Why not? How dare anyone say that some people aren’t somehow qualified to bring emotional labor to their work, somehow aren’t genetically or culturally endowed with the seeds or instincts or desires to invent new techniques or ideas, or aren’t chosen to connect with other human beings in a way that changes them for the better?
The newspaper questioner was right, and Seth was wrong. The questioner suggested that not everyone can be a linchpin. Seth’s non-answer is that anyone can be a linchpin. That may be true, but there’s a difference between anyone and everyone.

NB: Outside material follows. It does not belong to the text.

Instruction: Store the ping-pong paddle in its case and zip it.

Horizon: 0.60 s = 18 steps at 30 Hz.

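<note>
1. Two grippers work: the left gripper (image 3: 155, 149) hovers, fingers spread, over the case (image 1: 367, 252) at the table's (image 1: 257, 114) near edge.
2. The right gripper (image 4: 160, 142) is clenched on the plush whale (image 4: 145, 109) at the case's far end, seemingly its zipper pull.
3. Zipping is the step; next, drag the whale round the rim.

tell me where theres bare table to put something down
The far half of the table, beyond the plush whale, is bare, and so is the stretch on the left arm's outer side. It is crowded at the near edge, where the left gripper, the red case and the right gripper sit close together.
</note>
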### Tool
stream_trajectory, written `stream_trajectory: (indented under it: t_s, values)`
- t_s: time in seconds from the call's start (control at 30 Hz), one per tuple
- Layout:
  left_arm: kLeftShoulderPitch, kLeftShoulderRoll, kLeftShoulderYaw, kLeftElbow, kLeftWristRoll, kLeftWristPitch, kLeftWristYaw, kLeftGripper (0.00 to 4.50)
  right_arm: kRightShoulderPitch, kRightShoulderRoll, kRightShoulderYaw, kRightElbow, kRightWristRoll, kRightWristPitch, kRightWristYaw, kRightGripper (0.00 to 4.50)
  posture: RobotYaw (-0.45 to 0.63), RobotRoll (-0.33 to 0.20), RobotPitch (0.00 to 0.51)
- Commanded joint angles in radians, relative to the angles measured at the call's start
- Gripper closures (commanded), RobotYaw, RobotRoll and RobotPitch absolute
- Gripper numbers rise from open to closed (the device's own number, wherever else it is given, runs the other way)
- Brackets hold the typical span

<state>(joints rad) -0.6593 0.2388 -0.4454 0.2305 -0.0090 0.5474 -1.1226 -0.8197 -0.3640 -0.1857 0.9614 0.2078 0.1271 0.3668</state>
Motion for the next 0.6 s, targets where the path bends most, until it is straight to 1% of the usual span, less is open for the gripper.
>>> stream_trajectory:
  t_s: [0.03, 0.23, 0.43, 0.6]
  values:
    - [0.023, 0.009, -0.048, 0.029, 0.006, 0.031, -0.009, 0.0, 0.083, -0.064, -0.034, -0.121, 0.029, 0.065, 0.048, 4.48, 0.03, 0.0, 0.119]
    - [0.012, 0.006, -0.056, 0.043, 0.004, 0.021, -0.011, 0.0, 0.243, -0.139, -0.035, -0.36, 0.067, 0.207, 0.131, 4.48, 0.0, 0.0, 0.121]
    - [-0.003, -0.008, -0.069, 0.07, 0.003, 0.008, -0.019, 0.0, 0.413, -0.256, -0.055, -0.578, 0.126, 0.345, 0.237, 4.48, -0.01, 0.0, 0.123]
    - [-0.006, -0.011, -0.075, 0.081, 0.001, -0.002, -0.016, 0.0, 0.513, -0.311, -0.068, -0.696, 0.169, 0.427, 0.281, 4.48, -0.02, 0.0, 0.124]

Pick any trait where performance is strongly correlated with effort or time, and where there’s no or little predetermined correlation (e.g., no genetic bias, so most sports are out). Obviously anyone is capable of putting in time or effort to produce above-average performance. But not everyone can be above average.
I think this is a common mistake, and it goes both ways. One of the reasons I think some people dislike Tim Ferriss is that he is misread in this way. He writes about remarkable things he has done, such as becoming the National Chinese Kickboxing Champion, and he suggests that anyone could do such things. Readers object that if everyone tried these things, the techniques would not work, but they’re argueing against a statement he never made. Anyone could do it, but not everyone could do it.